Work request>
Whenever the word "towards" shows up in a line of the data, copy that line.

Stored data>
___
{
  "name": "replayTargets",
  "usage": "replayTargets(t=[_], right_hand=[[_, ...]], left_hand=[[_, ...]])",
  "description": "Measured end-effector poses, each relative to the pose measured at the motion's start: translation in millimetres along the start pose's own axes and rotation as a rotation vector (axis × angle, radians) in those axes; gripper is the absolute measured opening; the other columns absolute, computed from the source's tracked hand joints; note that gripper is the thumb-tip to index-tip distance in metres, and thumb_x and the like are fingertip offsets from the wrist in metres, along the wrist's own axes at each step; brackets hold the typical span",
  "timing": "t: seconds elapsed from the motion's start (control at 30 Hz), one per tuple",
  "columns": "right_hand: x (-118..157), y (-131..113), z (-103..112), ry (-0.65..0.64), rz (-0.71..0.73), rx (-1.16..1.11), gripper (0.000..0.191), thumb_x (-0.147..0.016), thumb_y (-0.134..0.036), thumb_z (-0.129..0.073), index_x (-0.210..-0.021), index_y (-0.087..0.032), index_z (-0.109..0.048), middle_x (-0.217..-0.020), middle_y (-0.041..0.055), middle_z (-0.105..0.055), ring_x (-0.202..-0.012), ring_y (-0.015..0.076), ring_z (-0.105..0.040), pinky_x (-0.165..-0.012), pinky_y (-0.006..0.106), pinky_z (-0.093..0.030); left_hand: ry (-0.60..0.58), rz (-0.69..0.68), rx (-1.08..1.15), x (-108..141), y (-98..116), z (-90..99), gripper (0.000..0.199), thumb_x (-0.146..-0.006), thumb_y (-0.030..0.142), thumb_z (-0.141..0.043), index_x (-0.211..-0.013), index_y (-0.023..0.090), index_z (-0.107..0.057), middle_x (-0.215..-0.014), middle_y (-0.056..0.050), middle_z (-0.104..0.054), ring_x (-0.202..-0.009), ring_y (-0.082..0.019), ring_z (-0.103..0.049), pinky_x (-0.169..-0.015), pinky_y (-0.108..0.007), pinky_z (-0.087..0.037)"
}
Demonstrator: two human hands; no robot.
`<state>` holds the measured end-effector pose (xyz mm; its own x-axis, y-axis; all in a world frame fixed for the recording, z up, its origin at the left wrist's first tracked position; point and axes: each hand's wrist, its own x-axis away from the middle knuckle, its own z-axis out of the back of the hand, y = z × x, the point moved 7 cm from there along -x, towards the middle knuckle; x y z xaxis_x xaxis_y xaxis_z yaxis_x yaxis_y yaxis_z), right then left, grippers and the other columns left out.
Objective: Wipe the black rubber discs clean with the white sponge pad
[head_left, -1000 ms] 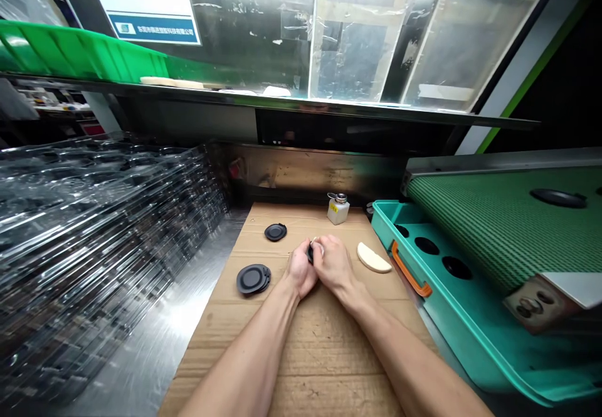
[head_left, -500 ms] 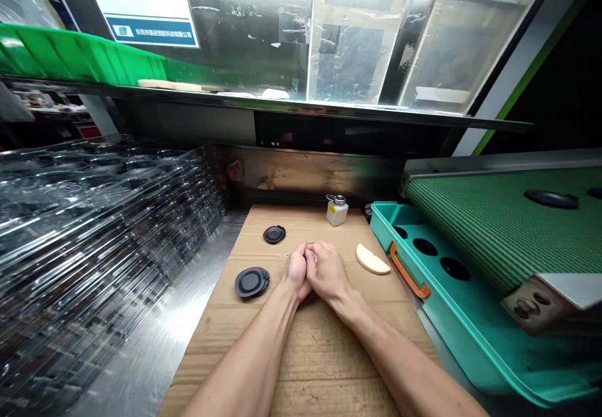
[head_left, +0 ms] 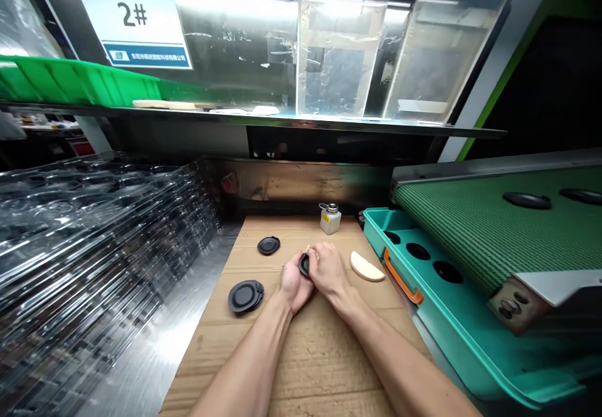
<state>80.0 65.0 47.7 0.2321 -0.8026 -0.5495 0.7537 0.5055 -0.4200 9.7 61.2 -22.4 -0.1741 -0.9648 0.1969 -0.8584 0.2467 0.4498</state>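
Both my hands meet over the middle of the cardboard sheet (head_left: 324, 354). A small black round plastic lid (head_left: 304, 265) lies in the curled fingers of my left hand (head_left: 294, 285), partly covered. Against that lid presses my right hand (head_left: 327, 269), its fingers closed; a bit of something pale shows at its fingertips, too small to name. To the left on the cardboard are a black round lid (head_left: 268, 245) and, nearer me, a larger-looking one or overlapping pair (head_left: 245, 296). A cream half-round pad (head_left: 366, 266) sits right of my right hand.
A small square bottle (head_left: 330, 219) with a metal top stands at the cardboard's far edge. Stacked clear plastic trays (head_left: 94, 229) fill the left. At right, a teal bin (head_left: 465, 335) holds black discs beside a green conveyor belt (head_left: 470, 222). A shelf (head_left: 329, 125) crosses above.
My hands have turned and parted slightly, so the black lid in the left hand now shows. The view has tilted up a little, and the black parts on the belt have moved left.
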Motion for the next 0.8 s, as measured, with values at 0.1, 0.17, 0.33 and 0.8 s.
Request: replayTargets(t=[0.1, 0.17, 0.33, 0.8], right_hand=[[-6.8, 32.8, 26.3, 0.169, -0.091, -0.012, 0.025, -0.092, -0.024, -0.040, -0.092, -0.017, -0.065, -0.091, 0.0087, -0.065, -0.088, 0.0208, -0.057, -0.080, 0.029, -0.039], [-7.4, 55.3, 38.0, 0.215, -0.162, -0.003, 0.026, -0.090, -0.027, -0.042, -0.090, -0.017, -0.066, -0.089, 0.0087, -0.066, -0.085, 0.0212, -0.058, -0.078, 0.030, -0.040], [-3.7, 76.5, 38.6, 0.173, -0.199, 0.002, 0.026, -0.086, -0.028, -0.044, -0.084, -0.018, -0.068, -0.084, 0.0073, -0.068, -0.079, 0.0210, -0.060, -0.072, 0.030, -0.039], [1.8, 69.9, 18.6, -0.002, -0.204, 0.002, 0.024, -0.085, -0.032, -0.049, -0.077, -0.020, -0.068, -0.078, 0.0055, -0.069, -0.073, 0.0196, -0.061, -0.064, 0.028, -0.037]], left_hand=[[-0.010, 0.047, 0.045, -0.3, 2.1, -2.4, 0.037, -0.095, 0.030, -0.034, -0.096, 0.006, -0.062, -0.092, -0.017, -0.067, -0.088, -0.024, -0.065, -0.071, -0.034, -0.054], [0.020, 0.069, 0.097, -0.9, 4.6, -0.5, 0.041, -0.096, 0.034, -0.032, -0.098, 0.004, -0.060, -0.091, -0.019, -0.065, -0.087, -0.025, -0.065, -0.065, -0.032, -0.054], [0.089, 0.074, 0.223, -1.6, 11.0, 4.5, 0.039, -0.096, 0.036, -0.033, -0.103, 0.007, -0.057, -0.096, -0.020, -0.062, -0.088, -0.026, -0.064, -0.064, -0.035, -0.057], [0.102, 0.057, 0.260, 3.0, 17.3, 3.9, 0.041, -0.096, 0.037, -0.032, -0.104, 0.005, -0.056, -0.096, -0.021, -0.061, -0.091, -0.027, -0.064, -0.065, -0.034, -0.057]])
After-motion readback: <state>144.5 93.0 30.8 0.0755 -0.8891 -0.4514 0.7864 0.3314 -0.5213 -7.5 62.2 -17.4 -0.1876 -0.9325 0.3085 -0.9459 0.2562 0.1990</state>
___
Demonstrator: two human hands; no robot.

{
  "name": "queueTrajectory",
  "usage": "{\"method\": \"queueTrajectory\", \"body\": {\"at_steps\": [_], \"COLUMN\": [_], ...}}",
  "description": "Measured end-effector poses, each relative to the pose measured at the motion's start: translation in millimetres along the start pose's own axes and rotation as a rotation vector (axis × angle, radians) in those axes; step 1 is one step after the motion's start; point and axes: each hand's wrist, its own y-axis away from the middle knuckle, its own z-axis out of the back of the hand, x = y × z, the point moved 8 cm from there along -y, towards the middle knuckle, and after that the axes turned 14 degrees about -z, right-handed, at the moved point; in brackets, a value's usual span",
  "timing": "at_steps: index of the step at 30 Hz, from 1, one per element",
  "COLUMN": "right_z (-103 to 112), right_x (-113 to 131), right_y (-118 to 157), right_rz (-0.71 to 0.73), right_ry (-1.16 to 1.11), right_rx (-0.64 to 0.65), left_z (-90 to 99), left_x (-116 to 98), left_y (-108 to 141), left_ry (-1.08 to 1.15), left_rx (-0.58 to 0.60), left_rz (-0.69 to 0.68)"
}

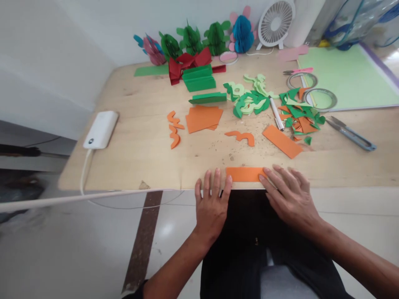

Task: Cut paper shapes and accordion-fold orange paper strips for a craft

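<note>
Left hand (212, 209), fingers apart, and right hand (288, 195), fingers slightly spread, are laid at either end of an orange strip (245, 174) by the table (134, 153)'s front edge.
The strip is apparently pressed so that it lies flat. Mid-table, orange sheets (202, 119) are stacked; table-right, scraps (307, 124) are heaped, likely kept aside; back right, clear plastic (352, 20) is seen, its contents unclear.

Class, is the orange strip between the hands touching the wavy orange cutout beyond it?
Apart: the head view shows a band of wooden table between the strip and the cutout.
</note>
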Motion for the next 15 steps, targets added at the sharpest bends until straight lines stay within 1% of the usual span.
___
Reply to the exercise>
`<state>` holds the measured end-effector pose (xyz mm; its own x-axis, y-axis; all in a world frame fixed for the recording, z up, its origin at the left wrist's first tracked position; point and axes: each hand's wrist, its own x-axis away from the middle knuckle, its own z-axis out of the back of the hand, y = z × x, the point moved 7 cm from there along -x, towards the middle knuckle; x y z xaxis_x xaxis_y xaxis_z yaxis_x yaxis_y yaxis_z), right then left, grippers and the other columns left out.
  "description": "Measured end-effector poses, each relative to the pose measured at the motion's start: translation in millimetres along the start pose's own axes and rotation as a rotation vector (axis × angle, radians) in those axes; step 1 is one step after the motion's start; point and axes: each hand's wrist, its own y-axis away from the middle knuckle, its own z-axis out of the back of the hand, x = y × z, the point moved 8 cm from there along -y, towards the middle knuckle, and after that the axes turned 14 degrees about -z, right-handed, at the moved point; in brackets, a value's usual span",

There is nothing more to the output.